## Aim of the exercise:
Could you restate the data word for word and drop the pictures?
============================================================
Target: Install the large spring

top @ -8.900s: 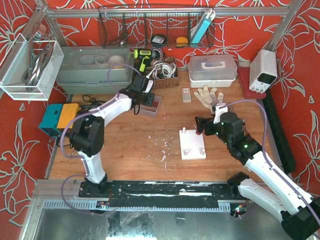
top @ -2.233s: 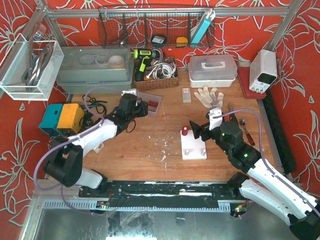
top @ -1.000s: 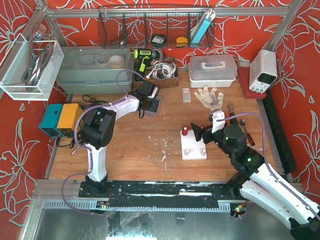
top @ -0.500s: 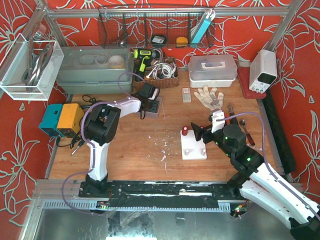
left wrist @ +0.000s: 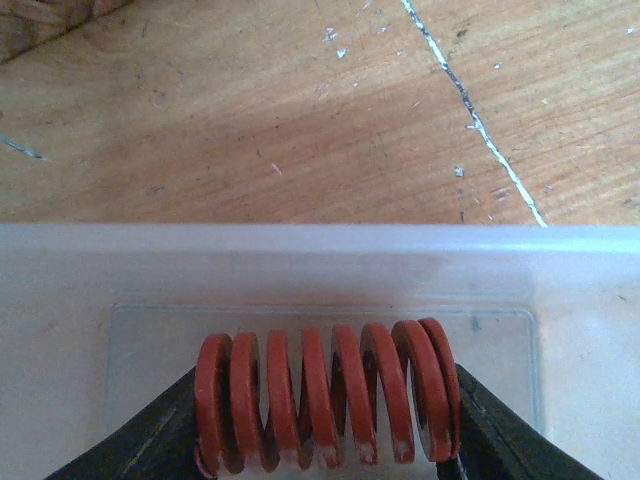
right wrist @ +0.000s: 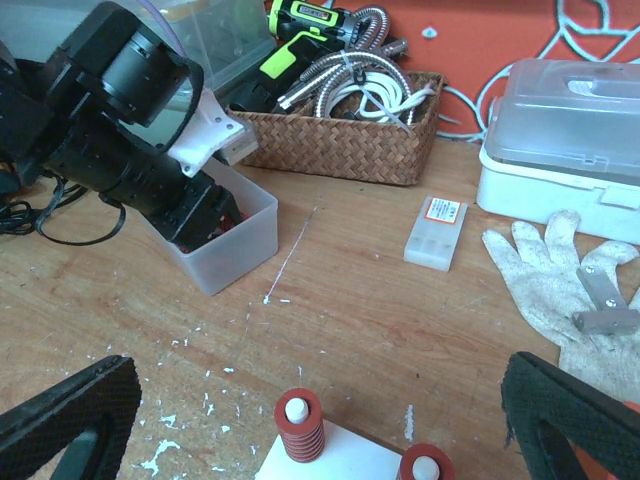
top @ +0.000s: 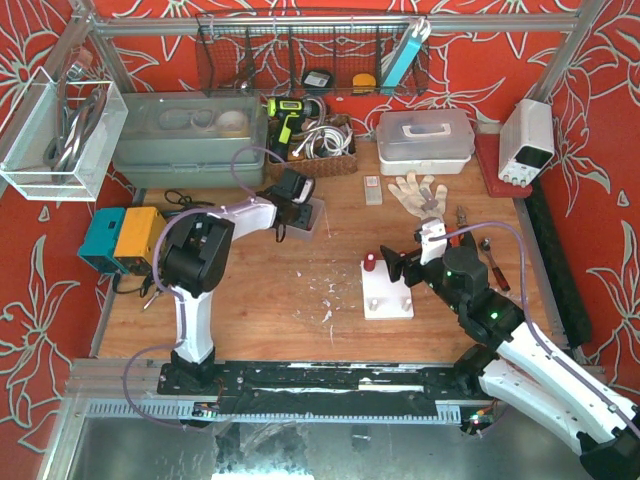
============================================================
## Output of the exercise:
Target: Install the large spring

top @ -8.900s: 
top @ -2.233s: 
top @ -1.000s: 
top @ -0.500s: 
left wrist @ +0.000s: 
right wrist @ +0.000s: 
top @ +0.000s: 

This completes the output.